Copy exactly the stretch of data below from the line with "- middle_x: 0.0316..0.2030" through the line with "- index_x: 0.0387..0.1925", including both of those lines.

-*-*-

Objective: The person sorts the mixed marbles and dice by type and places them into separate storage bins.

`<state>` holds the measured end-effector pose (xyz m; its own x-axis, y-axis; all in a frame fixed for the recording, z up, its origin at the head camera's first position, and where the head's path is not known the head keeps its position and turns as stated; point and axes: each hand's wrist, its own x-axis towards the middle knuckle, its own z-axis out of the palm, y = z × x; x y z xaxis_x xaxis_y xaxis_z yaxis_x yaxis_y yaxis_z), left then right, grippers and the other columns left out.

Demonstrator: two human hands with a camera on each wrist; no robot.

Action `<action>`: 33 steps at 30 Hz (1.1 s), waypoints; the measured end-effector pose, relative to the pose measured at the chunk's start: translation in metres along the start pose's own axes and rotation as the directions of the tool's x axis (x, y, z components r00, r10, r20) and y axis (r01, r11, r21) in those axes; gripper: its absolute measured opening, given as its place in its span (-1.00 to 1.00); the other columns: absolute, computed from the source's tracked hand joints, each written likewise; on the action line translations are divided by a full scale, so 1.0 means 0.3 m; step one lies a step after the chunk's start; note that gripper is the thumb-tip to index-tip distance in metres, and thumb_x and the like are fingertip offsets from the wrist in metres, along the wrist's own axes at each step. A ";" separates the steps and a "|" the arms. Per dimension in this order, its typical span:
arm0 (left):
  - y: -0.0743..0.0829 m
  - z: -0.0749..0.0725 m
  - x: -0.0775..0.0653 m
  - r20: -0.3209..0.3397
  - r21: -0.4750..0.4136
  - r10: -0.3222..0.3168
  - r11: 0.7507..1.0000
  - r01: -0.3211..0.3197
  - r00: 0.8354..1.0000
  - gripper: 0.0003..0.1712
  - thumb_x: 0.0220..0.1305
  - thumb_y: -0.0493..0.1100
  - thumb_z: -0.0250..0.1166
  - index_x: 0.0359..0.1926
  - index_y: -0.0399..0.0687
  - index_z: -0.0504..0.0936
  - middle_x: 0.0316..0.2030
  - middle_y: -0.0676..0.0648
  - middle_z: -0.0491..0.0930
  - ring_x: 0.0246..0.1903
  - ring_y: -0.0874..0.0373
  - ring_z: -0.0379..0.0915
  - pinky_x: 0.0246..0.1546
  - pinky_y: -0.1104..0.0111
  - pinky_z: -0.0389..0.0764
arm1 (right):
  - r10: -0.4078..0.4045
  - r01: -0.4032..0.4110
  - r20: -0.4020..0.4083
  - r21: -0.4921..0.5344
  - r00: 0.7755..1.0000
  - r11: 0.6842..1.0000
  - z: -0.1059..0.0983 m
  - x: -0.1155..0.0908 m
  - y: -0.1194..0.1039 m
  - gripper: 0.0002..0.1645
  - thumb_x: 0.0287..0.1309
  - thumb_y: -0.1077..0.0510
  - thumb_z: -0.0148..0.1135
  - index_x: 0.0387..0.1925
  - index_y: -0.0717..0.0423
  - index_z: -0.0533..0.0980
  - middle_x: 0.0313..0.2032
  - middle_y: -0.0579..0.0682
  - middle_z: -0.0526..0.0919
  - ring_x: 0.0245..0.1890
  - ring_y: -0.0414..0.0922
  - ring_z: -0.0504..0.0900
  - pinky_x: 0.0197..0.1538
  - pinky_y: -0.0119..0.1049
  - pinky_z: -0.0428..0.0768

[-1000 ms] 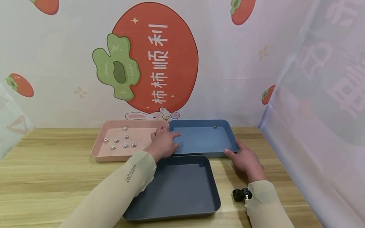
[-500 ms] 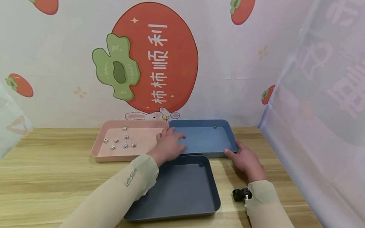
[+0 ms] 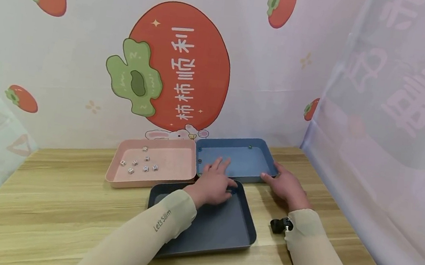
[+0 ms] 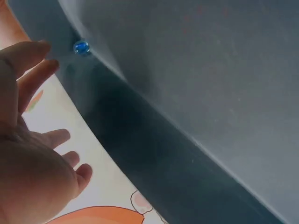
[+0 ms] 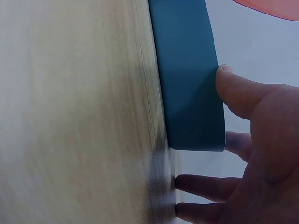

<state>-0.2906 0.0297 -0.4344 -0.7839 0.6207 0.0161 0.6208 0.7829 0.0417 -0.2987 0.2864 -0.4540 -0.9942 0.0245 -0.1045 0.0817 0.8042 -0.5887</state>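
Observation:
My left hand (image 3: 214, 186) reaches over the far side of the dark grey tray (image 3: 220, 233), fingers spread. In the left wrist view a blue glass marble (image 4: 81, 47) lies against that tray's inner wall, just beyond the tips of the thumb and forefinger, with a gap between. My right hand (image 3: 285, 186) holds the near right corner of the blue tray (image 3: 241, 160). The right wrist view shows its thumb (image 5: 233, 88) on the rim and other fingers beyond the corner. Small marbles (image 3: 199, 161) lie along the blue tray's left side, and a greenish one (image 3: 250, 147) near its back.
A pink tray (image 3: 171, 156) with several white dice (image 3: 146, 168) stands left of the blue tray, edges nearly touching. A small black object (image 3: 278, 225) is by the right wrist. Printed cloth (image 3: 276, 69) hangs behind the wooden table (image 3: 56, 202).
My left hand has moved from the blue tray's left side toward the right and nearer, over the dark grey tray. Marbles it covered now show. The right hand stays at the corner.

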 end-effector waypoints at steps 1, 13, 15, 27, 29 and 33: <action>0.001 0.006 -0.001 0.020 0.013 -0.004 1.000 0.003 1.000 -0.60 0.23 0.09 0.19 0.12 0.43 0.54 0.44 -0.11 -0.18 0.38 -0.16 -0.40 0.22 -0.08 -0.07 | -0.005 0.005 0.000 -0.001 1.000 1.000 0.001 0.000 -0.001 0.07 0.15 -0.41 -0.01 0.45 0.07 -0.13 0.28 0.32 0.22 0.26 0.29 0.15 0.16 0.22 0.15; -0.019 0.031 -0.002 0.045 -0.011 -0.006 1.000 0.006 0.999 -0.62 0.27 0.03 0.19 0.11 0.39 0.55 0.41 -0.16 -0.07 0.37 -0.17 -0.35 0.21 -0.08 -0.04 | -0.011 0.011 -0.010 0.010 1.000 1.000 0.009 0.004 -0.005 0.05 0.17 -0.38 0.00 0.45 0.08 -0.11 0.29 0.32 0.20 0.26 0.29 0.14 0.17 0.22 0.14; -0.016 0.035 0.005 0.043 -0.001 -0.004 1.000 0.004 0.999 -0.63 0.28 0.04 0.18 0.11 0.39 0.55 0.41 -0.16 -0.05 0.37 -0.17 -0.34 0.20 -0.08 -0.03 | -0.015 0.015 -0.012 0.003 1.000 1.000 0.008 0.005 -0.002 0.04 0.17 -0.38 0.00 0.45 0.09 -0.11 0.29 0.33 0.19 0.25 0.30 0.14 0.17 0.22 0.14; 0.000 0.067 0.032 0.014 0.007 -0.007 1.000 0.007 1.000 -0.81 0.25 0.04 0.22 -0.12 0.35 0.65 0.33 -0.16 0.15 0.35 -0.18 -0.19 0.17 -0.11 0.01 | -0.011 0.012 -0.012 0.009 1.000 1.000 0.005 -0.002 -0.006 0.05 0.16 -0.38 0.01 0.45 0.08 -0.11 0.29 0.32 0.20 0.26 0.29 0.13 0.17 0.22 0.13; -0.001 0.066 0.029 0.017 -0.005 -0.008 1.000 0.008 1.000 -0.80 0.25 0.03 0.23 -0.11 0.34 0.65 0.33 -0.16 0.15 0.35 -0.18 -0.19 0.17 -0.11 0.01 | -0.011 0.012 -0.015 0.013 1.000 1.000 0.006 0.001 -0.006 0.05 0.16 -0.38 0.02 0.45 0.07 -0.10 0.29 0.31 0.20 0.26 0.28 0.13 0.18 0.21 0.13; -0.005 0.058 0.018 0.027 -0.019 -0.008 1.000 0.009 1.000 -0.79 0.23 0.04 0.24 -0.11 0.34 0.67 0.33 -0.16 0.15 0.35 -0.18 -0.20 0.17 -0.12 0.01 | -0.011 0.012 -0.015 0.013 1.000 1.000 0.007 0.006 0.001 0.04 0.17 -0.37 0.01 0.45 0.07 -0.11 0.29 0.30 0.21 0.27 0.27 0.13 0.19 0.20 0.13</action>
<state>-0.2955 0.0327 -0.4516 -0.7884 0.6151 -0.0112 0.6135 0.7874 0.0603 -0.3003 0.2855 -0.4562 -0.9960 0.0242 -0.0857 0.0710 0.7965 -0.6005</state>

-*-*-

Response area:
  - middle_x: 0.0316..0.2030
  - middle_y: -0.0676..0.0648
  - middle_z: -0.0491..0.0930
  - ring_x: 0.0246..0.1903
  - ring_y: -0.0874..0.0373
  - ring_z: -0.0379..0.0915
  - pinky_x: 0.0246..0.1546
  - pinky_y: -0.1104..0.0111
  - pinky_z: -0.0389..0.0764
arm1 (right):
  - r10: -0.4078..0.4045
  - r01: -0.4032..0.4110
  - r20: -0.4020..0.4083
  - r21: -0.4921..0.5344
  - r00: 0.7755..1.0000
  - r11: 0.6842..1.0000
  - z: -0.1059..0.0983 m
  - x: -0.1155..0.0908 m
  - y: -0.1194..0.1039 m
  - gripper: 0.0002..0.1645
  - thumb_x: 0.0287..0.1309
  - thumb_y: -0.1077..0.0510
  - thumb_z: -0.0148..0.1135
  - index_x: 0.0387..0.1925

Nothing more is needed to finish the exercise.